You will need a topographic map of the correct scale, and a set of 7-10 clear plastic take-out lids. Any shape will do, but it is nice to use square or hexagonal so that they are easy to align. Students will tape the topo map under one lid, and then carefully trace individual elevation lines on the remaining lids, stacking them to produce the final model.

Objective: Students will be able to visualize a 2D map as a 3D feature understand why topographic lines never intersect interpret the shape of topographic features

Topo salad tray model


  1. Pick a feature you would like to model. Islands work well, because they have well-defined boundaries. But mountains, canyons, or any feature with enough topographic relief will work.
  2. Get a topographic map of the feature you want to model. Digital topographic maps can be downloaded free by going to the USGS Store and clicking on "Map Locator" . Or you can order a paper topographic map from the same Web site.
  3. Get some clear plastic salad containers (salad trays) or pie covers (any clear, flat, stackable plastic will do). You will need at least 7 or 8 plus a few extras in case of mistakes. They can be purchased at restaurant supply stores or possibly any business that uses them for salads and take-out food. Or save them from your meals. Square salad trays are easier to work with than round trays or pie covers.
  4. Find a reducing/enlarging photocopier and use it to adjust the size of the feature you are modeling so it is almost as large as the flat bottom of a plastic salad tray.
  5. Once you have the correctly sized photocopy, use a marker to darken just those contour lines you want to transfer to salad trays. In picking the topo lines to transfer, remember two things:

    The difference in elevation between adjacent pairs of contour lines should always be the same. This difference is called the contour interval – the contour interval for the Angel Island model is 100 feet.

    The models seem to work best if you have 7 or 8 contour lines (equal 7 or 8 salad trays).

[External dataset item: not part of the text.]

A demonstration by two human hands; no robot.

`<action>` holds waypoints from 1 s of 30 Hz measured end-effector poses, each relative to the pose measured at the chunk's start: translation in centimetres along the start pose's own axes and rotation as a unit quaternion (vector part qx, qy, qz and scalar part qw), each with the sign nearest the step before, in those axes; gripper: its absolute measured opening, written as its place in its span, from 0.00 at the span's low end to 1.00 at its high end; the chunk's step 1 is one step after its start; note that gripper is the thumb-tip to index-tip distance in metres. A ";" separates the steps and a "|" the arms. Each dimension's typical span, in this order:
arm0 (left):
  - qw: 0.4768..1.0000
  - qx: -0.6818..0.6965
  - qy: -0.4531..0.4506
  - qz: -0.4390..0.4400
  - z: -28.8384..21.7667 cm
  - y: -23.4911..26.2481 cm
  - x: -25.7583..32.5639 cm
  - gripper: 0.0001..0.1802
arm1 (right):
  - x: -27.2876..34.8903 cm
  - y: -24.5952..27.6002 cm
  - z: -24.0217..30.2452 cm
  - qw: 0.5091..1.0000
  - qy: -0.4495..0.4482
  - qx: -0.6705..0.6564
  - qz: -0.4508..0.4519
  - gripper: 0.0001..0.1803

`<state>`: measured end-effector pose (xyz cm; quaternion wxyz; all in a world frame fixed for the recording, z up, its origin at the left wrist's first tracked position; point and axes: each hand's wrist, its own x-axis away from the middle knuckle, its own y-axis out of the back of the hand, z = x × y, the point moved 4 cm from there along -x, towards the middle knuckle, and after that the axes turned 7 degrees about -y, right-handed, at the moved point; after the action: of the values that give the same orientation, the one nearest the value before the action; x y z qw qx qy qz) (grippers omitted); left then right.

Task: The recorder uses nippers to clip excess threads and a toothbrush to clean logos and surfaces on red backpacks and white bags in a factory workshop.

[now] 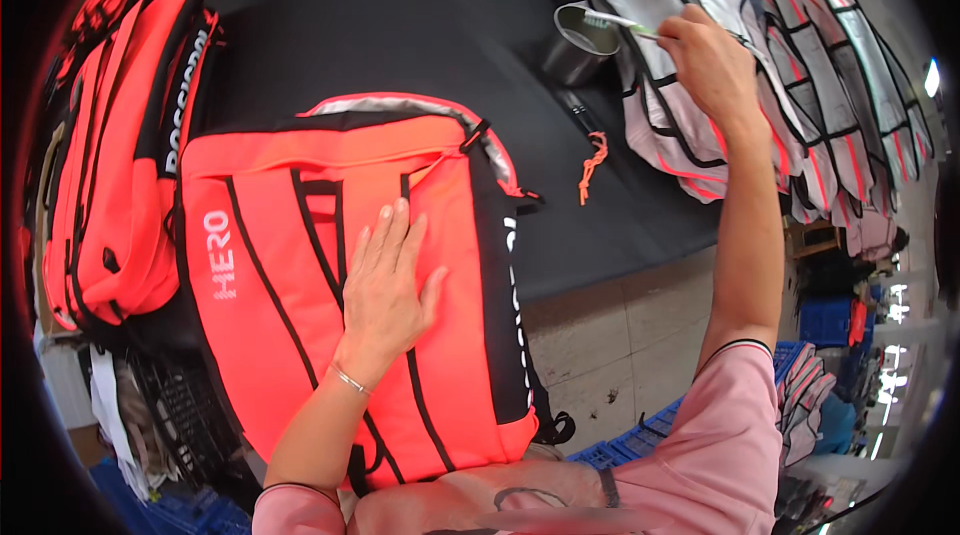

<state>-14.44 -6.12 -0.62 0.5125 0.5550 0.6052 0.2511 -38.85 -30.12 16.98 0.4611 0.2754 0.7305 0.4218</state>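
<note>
Hands split: left hand [385, 280] flat, palm down, fingers spread on front panel of orange bag [350, 295]; no grip closed on anything, just pressing. Bag lies under that palm on black table [420, 25], near edge. Right hand [705, 60] extended far from bag, grip pinched shut on thin green-white brush [615, 22]. Brush tip sits inside metal cup [580, 40], just left of grip. Grey-white panels [800, 45] stacked beneath and right of grip. Orange cord [592, 165] below cup. Second orange bag [120, 155] left of flat hand.

Black worktable [420, 25] above pale tiled floor [620, 335]
</note>
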 end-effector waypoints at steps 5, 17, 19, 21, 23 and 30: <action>1.000 -0.006 0.006 0.007 -0.2 0.0 -0.2 0.33 | -3.6 -6.2 -0.1 0.993 0.033 0.091 0.065 0.07; 1.000 -0.006 0.002 -0.007 -0.1 0.1 -0.3 0.32 | -5.8 -7.0 0.7 0.985 0.079 0.128 0.081 0.08; 1.000 -0.008 -0.002 -0.014 -0.1 0.0 -0.4 0.32 | -4.3 -7.0 0.7 0.980 0.107 0.144 0.088 0.08; 1.000 -0.013 -0.003 -0.018 0.0 0.0 -0.1 0.32 | -3.5 -5.1 1.0 0.988 0.070 0.117 0.077 0.08; 1.000 -0.010 -0.008 -0.022 -0.2 0.0 -0.2 0.32 | -2.9 -4.5 0.3 0.994 0.034 0.096 0.046 0.07; 1.000 -0.007 -0.009 -0.028 0.0 -0.1 0.1 0.30 | -0.6 -4.7 0.4 0.994 0.026 0.092 0.049 0.08</action>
<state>-14.44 -6.06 -0.75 0.5287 0.5364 0.6141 0.2358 -38.28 -32.78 13.10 0.3935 0.3412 0.7636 0.3816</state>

  6. Let's call the photocopy with the darkened contour lines the "master copy." Using scissors, trim the master copy so that it just fits the flat bottom of the inside of a salad tray. Getting the fit as tight as possible will help you put the master copy in the same position in each salad tray, and this will help the contour lines on the salad trays line up properly.
  7. Position the master copy in the bottom of a salad tray, with the darkened contour lines against the plastic. Secure with tape so the master copy won't move while you are tracing.
  8. Looking through the bottom of the salad tray at the master copy, use a permanent marker (black seems to work best) to trace one contour line onto the salad tray*.
  9. Remove the master copy and position it in a second tray. Trace another contour line onto the second salad tray.
  10. Continue until you have a different contour line on each salad tray. Add the name of the feature, a scale bar (showing how long a mile is, for example), and a north arrow on the top or bottom salad tray. Label each tray with the elevation of the contour line on that tray. Stack them up and be amazed!

* Tip: Oil from your hands can prevent the marker from writing on the plastic. A tissue beneath your writing hand (and used to wipe each tray before you start tracing) will help.